MIC was determined by an LB microdilution technique. Here, 200 μL of E. coli culture (OD600 = 0.5) and our cationic polymer solution from the initial 10 mg/mL stock were added to the 5 mL of LB media and incubated at 37 °C for 18 h (overnight). A number of experimental sets were arranged whereby the final concentrations of the polymer solutions were 10, 20, 30, 40, 50, 60, 70, 80, 120, 160, 200, 240, 280, 320, and 360 μg/mL. MIC is the lowest concentration of antibacterial agent to prevent the appearance of visible haziness after overnight incubation, that is, bacterial growth is resisted completely.[13] The tests were conducted in duplicate.

Gram Staining

Gram staining was performed with cells collected from the zone of inhibition and from the periphery of the plate, that is, far from the zone of inhibition, to check for the effect of polymer on the cell morphology. Gram staining was performed following standard published protocol[41] and the slides were observed under a light microscope.

FESEM Analysis

Bacterial cells (E. coli or B. subtilis) were collected from within the zone of inhibition and away from the zone of inhibition from each homopolymer-treated plate and from the control plate (without polymer). The cultures were centrifuged at 5000 rpm for 5 min. The precipitates were washed with DI water two times and then with 1% PBS (pH 7.2). 1 mL of 2.5% glutaraldehyde in PBS was added for 0.5 μL culture in the next stage. The samples were incubated at room temperature for 30 min and then overnight at 4 °C. The pellets were collected by centrifugation and washed with PBS three times. Dehydration of the samples was performed in different ethanol grades (10, 30, 50, 60, 70, 80, 90, and 100% – each volume 200 μL for 10 min). Samples were incubated in 100% ethanol for 1 h. Finally, FESEM samples were prepared as follows: an aliquot of sample solution was drop-casted on a cover slip, dried, and coated with gold/palladium (20:80). Finally, images were recorded using a Carl Zeiss-Sigma instrument.
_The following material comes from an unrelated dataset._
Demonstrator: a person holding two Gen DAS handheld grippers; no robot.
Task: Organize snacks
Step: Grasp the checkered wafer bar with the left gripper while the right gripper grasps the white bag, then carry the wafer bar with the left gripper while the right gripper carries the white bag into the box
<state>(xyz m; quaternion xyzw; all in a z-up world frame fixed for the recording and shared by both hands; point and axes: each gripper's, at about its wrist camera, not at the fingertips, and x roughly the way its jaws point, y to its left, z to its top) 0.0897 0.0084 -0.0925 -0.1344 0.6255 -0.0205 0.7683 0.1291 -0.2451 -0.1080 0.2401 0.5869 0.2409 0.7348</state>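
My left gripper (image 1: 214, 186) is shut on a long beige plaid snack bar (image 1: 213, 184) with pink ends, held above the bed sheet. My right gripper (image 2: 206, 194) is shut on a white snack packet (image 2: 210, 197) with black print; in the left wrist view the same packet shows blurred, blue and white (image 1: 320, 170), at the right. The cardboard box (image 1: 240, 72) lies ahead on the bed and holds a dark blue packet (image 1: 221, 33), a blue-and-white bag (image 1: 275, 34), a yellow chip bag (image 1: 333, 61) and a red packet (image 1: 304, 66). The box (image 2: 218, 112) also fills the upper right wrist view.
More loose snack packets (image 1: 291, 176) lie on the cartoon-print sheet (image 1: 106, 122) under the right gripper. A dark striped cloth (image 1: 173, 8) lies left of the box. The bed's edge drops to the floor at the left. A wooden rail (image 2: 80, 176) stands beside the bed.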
Antibacterial Activity: LB Media

Polymer antibacterial activity was determined against E. coli cells cultured in LB. Overnight cultures were prepared and used as the starter culture for the growth experiment. Four conical flasks were fixed: one as blank (LB media), one as control (culture), and two experimental set ups (culture + 200 μL of polymer). Cells were cultured at 37 °C at 180 rpm. OD was measured using a U2900 UV-vis spectrometer at 1 h time intervals to plot the bacterial growth curve in the presence and absence of polymer. Fractions were collected for Gram staining and FESEM analysis.